Spark allows you to store the data both in serialized and deserialized form. The data in serialized form cannot be used directly, so you have to unroll it before using. It is shared with the storage RAM, which means that if you need some memory to unroll the data, this might cause dropping some of the partitions stored in the Spark LRU cache.
Spark Cluster Arch
Here’s an example, the cluster with 12 nodes running YARN Node Managers, 64GB of RAM each and 32 CPU cores each. This way on each node you can start 2 executors with 26GB of RAM each, each executor with 12 cores to be utilized for tasks. So in total the cluster would handle.
12 machines * 2 executors per machine * 12 cores per executor / 1 core = 288 task
The amount of RAM you can use for caching your data on this cluster is
0.9(spark.storage.safetyFraction)*0.6(spark.storage.memoryFraction)*12 machines * 2 executors per machine * 26 GB per executor = 336.96 GB
Task is a single unit of work performed by Spark, and is executed as a thread in the executor JVM. This is the secret under the Spark low job startup time – forking additional thread inside of the JVM is much faster that bringing up the whole JVM, which is performed when you start a MapReduce job in Hadoop.
Partition size completely depends on the data source you use. For most of the methods to read the data in Spark you can specify the amount of partitions you want to have in your RDD. When you read a file from HDFS, you use Hadoop’s InputFormat to make it. By default each input split returned by InputFormat is mapped to a single partition in RDD. For most of the files on HDFS single input split is generated for a single block of data stored on HDFS, which equals to approximately 64MB of 128MB of data. Approximately, because the data in HDFS is split on exact block boundaries in bytes, but when it is processed it is split on the record splits. For text file the splitting character is the newline char, for sequence file it is the block end and so on.
Spark Memory Management
This is the memory reserved by the system, and its size is hardcoded. As of Spark 1.6.0, its value is 300MB, which means that this 300MB of RAM does not participate in Spark memory region size calculations.

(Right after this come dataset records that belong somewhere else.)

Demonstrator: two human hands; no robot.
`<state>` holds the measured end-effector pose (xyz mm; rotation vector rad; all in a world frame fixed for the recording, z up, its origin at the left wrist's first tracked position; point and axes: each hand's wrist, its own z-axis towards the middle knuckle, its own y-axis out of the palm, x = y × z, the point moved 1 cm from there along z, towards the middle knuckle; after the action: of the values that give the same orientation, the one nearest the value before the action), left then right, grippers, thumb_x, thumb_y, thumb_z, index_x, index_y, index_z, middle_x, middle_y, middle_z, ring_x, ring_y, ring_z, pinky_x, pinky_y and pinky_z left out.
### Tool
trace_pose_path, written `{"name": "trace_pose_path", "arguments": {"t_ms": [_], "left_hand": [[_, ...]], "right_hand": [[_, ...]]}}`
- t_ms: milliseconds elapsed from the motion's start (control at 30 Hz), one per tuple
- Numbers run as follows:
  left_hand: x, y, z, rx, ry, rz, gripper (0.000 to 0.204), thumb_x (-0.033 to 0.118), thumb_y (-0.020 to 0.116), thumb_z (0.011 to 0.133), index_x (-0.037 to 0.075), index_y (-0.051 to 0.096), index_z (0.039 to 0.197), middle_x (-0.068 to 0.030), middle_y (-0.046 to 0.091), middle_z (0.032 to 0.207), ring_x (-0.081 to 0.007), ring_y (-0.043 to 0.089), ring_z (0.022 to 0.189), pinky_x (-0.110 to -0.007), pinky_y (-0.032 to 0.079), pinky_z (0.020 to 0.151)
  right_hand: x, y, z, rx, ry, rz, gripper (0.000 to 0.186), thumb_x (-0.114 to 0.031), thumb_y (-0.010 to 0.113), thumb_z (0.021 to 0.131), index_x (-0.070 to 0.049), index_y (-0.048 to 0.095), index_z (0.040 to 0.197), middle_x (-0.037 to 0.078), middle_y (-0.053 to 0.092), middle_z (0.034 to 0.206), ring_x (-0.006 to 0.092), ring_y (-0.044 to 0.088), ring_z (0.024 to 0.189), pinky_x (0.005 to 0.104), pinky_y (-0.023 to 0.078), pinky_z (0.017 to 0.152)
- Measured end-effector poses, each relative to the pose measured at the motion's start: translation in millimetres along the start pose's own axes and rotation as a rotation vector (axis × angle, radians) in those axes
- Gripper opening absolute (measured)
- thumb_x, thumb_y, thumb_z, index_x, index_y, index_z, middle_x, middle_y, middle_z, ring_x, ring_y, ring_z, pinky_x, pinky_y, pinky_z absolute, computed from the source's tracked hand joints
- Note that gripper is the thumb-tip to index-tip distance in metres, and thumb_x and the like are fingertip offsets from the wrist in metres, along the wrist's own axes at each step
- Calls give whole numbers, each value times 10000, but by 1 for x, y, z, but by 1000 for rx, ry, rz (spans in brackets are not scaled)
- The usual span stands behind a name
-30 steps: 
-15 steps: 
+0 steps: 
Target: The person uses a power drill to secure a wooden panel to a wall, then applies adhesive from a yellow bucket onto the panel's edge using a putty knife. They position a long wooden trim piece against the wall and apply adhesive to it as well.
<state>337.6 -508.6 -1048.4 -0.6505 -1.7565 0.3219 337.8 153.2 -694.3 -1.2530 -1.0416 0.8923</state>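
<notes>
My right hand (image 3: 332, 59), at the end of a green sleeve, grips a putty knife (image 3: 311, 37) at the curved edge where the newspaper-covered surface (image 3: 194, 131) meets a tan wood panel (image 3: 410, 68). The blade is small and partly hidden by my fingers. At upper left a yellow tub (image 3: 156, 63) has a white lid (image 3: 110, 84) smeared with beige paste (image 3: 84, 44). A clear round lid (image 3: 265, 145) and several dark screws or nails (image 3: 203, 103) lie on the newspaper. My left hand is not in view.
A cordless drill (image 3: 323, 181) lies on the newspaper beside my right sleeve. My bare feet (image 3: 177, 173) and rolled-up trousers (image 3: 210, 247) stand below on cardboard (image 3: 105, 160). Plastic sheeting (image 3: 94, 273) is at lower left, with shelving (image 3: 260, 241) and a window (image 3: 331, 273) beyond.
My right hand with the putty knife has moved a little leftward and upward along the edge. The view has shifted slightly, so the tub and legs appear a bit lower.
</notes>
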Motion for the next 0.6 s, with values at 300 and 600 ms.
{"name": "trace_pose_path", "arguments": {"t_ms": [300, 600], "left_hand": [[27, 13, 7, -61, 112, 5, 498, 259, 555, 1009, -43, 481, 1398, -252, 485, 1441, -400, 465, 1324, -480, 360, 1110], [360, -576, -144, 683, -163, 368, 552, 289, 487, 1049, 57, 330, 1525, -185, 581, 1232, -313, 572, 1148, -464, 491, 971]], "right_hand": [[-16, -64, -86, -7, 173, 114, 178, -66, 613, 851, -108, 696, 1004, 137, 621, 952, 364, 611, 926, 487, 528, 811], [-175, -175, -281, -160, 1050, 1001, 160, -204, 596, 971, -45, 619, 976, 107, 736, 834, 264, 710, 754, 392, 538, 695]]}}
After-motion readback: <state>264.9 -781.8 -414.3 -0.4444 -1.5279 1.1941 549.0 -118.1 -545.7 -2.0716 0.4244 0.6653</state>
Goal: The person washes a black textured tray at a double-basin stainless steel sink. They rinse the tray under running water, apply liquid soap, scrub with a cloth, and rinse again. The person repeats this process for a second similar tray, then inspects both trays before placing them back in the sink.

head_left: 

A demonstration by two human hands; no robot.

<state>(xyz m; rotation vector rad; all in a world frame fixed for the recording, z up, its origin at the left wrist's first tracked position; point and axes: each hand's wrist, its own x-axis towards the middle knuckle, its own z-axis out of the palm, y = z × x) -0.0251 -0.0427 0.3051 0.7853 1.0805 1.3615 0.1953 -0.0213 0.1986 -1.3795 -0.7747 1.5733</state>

Even if you want to give all the Java Heap for Spark to cache your data, you won’t be able to do so as this “reserved” part would remain spare(not really spare, it would store lots of Spark internal objects). If you don’t give Spark executor at least 1.5*Reserved Memory = 450M, it will fail with “please use larger heap size” error message.
("Java Heap" - "Reserved Memory")*(1.0 - spark.memory.fraction) = ("Java Heap" - 300MB)*0.25
This is the memory pool that remains after the allocation of Spark Memory, and it is completely up to you to use it in a way you like. And again, this is the User Memory and its completely up to you what would be stored in this RAM and how, Spark makes completely no accounting on what you do there and whether you respect this boudary or not. Not respecting this boundary in your code might cause OOM error.
(“Java Heap” – “Reserved Memory”) * spark.memory.fraction
This whole pool is split into 2 regions – Storage Memory and Execution Memory, and the boundary between them is set by spark.memory.storageFraction parameter, which defaults to 0.5.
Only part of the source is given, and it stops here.